Practising Mindfulness Latest Posts

  • Know Meditation Know Mindfulness

    This week, I slipped. That’s right, I slipped into an old pattern of feeling negative, stressed, and eating junk. And the only reason for it was forgetting the importance of Meditation

    Monday and Tuesday felt like great days. I felt calm and contented. I ate exactly the amount of food that was right for my body and activity. The energy in energy out balance was in tune. I felt great. The rest of the week gradually went to shit and the reason? I forgot to Meditate on each of the subsequent mornings.

    My usual routine is to do some stretches (yes, I’ve succumbed and learnt some yoga), and then I sit for around twenty minutes to meditate and calm my mind. When I do this, the day is always improved, my mood is better, and of course, it’s conducted Mindfully.

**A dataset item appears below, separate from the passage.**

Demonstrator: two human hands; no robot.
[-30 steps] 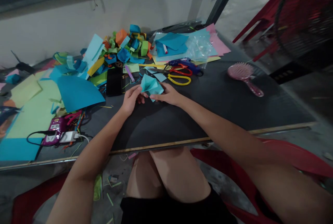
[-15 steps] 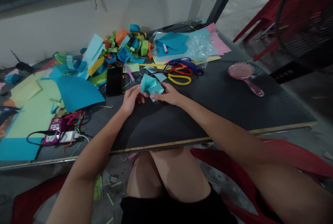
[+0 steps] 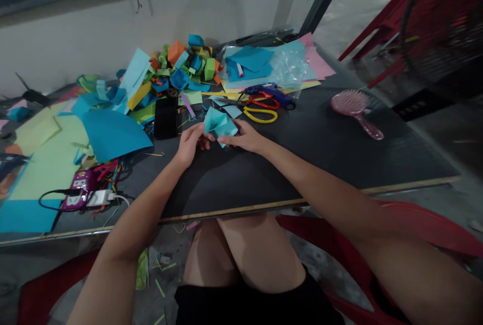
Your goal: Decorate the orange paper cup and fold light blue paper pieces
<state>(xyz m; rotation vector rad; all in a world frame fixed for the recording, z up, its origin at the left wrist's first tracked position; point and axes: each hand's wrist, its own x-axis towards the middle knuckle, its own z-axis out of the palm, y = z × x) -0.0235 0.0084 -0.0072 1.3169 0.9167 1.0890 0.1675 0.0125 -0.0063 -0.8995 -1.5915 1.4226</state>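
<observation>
A light turquoise piece of folded paper [image 3: 219,124] is held up between both hands over the dark table. Its upper side opens in creased flaps, and one pointed corner hangs below. My left hand [image 3: 192,143] pinches its left edge, thumb on top and fingers curled beneath. From the right, my right hand [image 3: 244,137] grips the opposite edge with the thumb across the front; some of its fingers are hidden behind the paper. Just beyond the paper lie scissors with red and yellow handles [image 3: 261,115] and a dark blue glue gun [image 3: 272,94].
A black phone [image 3: 165,118] lies left of the hands, near a purple pen-like stick [image 3: 187,105]. Behind is a heap of folded colored paper [image 3: 180,78]. A purple power strip [image 3: 79,190] sits front left, a pink hairbrush [image 3: 356,108] at right. A fan [image 3: 445,33] stands beyond the table.
</observation>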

    When my day is conducted mindfully – that is to say I’m predominantly in the present moment and aware – it always runs smoother. The quality of my work is on form, and the customers I meet feel better for the experience

    I’ve come to realise that as I reflect on the week, it was the days I didn’t meditate that were markedly different. I felt harassed by my boss and my customers’ demands. Their demands hadn’t changed it was my mood and attitude that had. In an attempt to change my mood, I craved and ate sugar. And after eating pastry and chocolate, I actually ended up feeling worse! Guilt stepped in!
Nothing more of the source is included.